In the listing below, find the line containing "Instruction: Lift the" and the line containing "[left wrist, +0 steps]". Repeat exactly those two lines and every line between them.

[Data to use]
####

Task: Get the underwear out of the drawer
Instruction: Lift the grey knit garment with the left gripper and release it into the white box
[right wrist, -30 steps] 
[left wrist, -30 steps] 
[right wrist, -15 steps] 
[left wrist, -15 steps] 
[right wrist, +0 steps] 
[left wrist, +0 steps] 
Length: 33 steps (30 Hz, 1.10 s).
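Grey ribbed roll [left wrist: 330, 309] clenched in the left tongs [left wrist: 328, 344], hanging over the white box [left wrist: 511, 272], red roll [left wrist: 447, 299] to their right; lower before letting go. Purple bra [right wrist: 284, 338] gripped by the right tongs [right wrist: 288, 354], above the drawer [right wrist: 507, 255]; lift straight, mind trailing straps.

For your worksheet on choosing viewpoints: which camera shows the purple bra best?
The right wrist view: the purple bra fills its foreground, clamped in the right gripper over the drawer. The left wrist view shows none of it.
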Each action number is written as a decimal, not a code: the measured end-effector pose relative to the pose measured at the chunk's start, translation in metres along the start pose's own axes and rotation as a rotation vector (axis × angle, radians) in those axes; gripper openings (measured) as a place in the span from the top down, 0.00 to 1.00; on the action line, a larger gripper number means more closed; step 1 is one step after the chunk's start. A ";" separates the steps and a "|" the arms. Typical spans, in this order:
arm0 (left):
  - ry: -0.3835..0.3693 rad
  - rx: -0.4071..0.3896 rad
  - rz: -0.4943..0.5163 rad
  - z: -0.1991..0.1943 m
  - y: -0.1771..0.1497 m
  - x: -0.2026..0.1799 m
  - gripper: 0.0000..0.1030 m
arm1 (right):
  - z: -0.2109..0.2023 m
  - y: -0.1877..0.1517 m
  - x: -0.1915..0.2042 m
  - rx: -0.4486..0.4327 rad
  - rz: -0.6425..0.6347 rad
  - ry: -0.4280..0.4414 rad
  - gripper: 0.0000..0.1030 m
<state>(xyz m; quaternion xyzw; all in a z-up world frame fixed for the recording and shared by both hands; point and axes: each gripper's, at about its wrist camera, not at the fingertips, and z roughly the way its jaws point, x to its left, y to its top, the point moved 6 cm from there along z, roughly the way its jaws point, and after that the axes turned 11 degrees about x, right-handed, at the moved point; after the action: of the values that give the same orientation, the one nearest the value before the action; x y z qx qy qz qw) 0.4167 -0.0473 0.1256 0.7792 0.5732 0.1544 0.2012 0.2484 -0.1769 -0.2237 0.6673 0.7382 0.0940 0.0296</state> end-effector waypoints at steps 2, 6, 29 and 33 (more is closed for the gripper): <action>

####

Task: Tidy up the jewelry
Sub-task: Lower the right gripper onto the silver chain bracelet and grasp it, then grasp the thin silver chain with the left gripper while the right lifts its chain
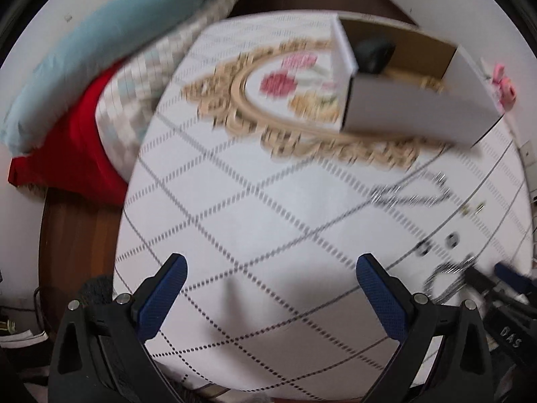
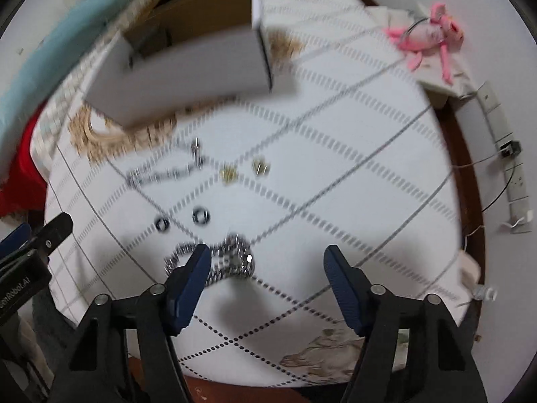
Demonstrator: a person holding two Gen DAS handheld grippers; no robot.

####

[Result below]
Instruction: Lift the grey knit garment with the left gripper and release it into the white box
[right wrist, -30 steps] 
[left wrist, -30 steps] 
[right wrist, -15 steps] 
[left wrist, -15 steps] 
[right wrist, +0 steps] 
[left wrist, +0 steps] 

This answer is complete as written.